• [What to produce]
Copy out the listing in full, exactly as written, but not its pictures.

• [Collected material]

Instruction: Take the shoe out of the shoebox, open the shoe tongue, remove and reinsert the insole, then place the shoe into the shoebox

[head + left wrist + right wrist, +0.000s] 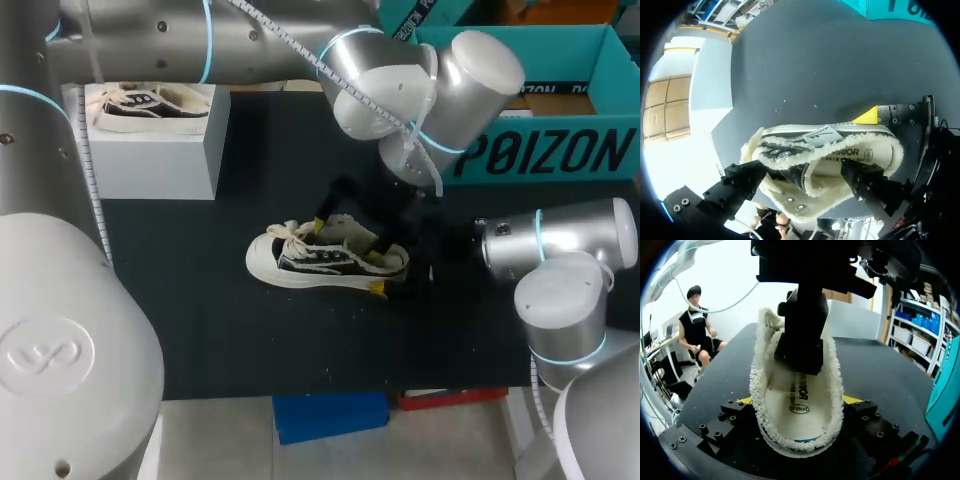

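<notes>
A black mat [200, 330] covers the table. At its middle a low cream and black canvas shoe with a fleecy lining [300, 262] lies out of the box, sole down.

The left gripper [805, 167] reaches down into the shoe's mouth from above. Its fingers stand wide apart, one [747, 180] at the laced front and the other [867, 180] over the cream insole [800, 405] near the heel, with nothing pinched between them. The left arm's body hides the middle of the shoe from the right wrist view.

The right gripper [799, 400] is clamped on the heel, one yellow tip against each side.

Behind stands the open teal cardboard shoebox [540, 150], well apart. At the far left corner a white block [160, 150] carries a second matching shoe [150, 108].
</notes>
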You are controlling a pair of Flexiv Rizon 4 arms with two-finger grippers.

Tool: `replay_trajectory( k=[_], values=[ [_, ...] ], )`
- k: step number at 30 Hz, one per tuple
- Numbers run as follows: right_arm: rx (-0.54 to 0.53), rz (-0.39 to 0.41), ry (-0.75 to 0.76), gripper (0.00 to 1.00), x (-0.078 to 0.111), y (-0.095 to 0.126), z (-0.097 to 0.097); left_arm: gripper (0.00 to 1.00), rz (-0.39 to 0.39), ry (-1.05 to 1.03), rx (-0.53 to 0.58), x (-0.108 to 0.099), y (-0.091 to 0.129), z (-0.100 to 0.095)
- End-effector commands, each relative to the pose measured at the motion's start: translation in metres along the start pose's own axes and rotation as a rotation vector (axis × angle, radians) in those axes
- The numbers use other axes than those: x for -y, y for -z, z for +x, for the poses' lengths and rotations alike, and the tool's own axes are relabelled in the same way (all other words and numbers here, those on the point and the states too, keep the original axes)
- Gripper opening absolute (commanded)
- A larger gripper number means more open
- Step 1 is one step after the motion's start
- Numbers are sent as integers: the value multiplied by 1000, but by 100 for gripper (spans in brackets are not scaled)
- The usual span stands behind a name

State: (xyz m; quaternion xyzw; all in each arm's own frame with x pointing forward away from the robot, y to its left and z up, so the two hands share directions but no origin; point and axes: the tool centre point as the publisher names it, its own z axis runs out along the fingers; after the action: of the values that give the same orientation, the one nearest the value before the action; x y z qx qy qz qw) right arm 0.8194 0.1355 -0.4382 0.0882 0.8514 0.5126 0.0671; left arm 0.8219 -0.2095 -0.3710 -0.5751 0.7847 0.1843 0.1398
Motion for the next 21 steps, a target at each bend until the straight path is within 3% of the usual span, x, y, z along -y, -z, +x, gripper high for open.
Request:
replay_trajectory(
  k=[1, 3, 6, 10, 13, 16, 21],
  values=[
    [1, 3, -2, 0, 0, -3, -1, 73, 3, 9, 33, -7, -1, -2],
    [1, 3, -2, 0, 0, -3, -1, 65, -6, 13, 57, -10, -2, -4],
    [1, 3, -2, 0, 0, -3, -1, 69, -17, 10, 81, -14, -5, -7],
    [1, 3, -2, 0, 0, -3, -1, 65, -20, 7, 84, -18, -7, -8],
    [1, 3, -2, 0, 0, -3, -1, 44, -25, 3, 95, -19, -9, -9],
    [1, 3, -2, 0, 0, -3, -1, 0, -22, -11, 112, -19, -9, -9],
    [1, 3, -2, 0, 0, -3, -1, 0, -20, -15, 115, -20, -9, -8]
  ],
)
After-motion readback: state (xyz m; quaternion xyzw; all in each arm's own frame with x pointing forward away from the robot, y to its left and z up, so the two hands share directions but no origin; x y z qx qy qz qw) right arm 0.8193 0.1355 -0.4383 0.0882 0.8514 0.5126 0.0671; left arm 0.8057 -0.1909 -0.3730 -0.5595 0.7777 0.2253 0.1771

• [Solution for this exercise]
Instruction: Take the shoe out of the shoebox, open the shoe tongue, remove and reinsert the insole, then place the shoe into the shoebox

[head + left wrist + right wrist, +0.000s] 

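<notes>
A black mat [200, 330] covers the table. At its middle a low cream and black canvas shoe with a fleecy lining [300, 262] lies out of the box, sole down.

The left gripper [805, 167] reaches down into the shoe's mouth from above. Its fingers stand wide apart, one [747, 180] at the laced front and the other [867, 180] over the cream insole [800, 405] near the heel, with nothing pinched between them. The left arm's body hides the middle of the shoe from the right wrist view.

The right gripper [799, 400] is clamped on the heel, one yellow tip against each side.

Behind stands the open teal cardboard shoebox [540, 150], well apart. At the far left corner a white block [160, 150] carries a second matching shoe [150, 108].
</notes>
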You are controlling a pair of Flexiv Rizon 4 arms with two-finger grippers.

Tool: `replay_trajectory( k=[_], values=[ [_, ...] ], )`
- k: step number at 30 Hz, one per tuple
- Numbers run as follows: right_arm: rx (-0.54 to 0.53), rz (-0.39 to 0.41), ry (-0.75 to 0.76), gripper (0.00 to 1.00), x (-0.078 to 0.111), y (-0.095 to 0.126), z (-0.097 to 0.097); left_arm: gripper (0.00 to 1.00), rz (-0.39 to 0.39), ry (-1.05 to 1.03), rx (-0.53 to 0.58), x (-0.108 to 0.099), y (-0.091 to 0.129), z (-0.100 to 0.095)
- End-effector commands, each relative to the pose measured at the motion's start: translation in metres along the start pose's own axes and rotation as a rotation vector (axis × angle, radians) in those axes
- The numbers use other axes than those: x for -y, y for -z, z for +x, for the poses' lengths and rotations alike, and the tool's own axes are relabelled in the same way (all other words and numbers here, those on the point and the states too, keep the original axes)
- Gripper opening absolute (commanded)
- A larger gripper number means more open
- Step 1 is one step after the motion's start
- Numbers are sent as integers: the value multiplied by 1000, but by 100 for gripper (spans in brackets are not scaled)
- The usual span stands behind a name

State: (xyz m; quaternion xyzw; all in each arm's own frame with x pointing forward away from the robot, y to its left and z up, so the two hands share directions but no origin; point and axes: the tool centre point as the publisher names it, its own z axis runs out along the fingers; after the action: of the values that give the same orientation, the one nearest the value before the action; x y z qx qy qz qw) right arm 0.8194 0.1355 -0.4382 0.0882 0.8514 0.5126 0.0671; left arm 0.8219 -0.2095 -0.3710 -0.5751 0.7847 0.1843 0.1398
Motion for the next 21 steps, a target at each bend until the straight path is within 3% of the usual span, x, y, z along -y, -z, +x, gripper high for open.
Request:
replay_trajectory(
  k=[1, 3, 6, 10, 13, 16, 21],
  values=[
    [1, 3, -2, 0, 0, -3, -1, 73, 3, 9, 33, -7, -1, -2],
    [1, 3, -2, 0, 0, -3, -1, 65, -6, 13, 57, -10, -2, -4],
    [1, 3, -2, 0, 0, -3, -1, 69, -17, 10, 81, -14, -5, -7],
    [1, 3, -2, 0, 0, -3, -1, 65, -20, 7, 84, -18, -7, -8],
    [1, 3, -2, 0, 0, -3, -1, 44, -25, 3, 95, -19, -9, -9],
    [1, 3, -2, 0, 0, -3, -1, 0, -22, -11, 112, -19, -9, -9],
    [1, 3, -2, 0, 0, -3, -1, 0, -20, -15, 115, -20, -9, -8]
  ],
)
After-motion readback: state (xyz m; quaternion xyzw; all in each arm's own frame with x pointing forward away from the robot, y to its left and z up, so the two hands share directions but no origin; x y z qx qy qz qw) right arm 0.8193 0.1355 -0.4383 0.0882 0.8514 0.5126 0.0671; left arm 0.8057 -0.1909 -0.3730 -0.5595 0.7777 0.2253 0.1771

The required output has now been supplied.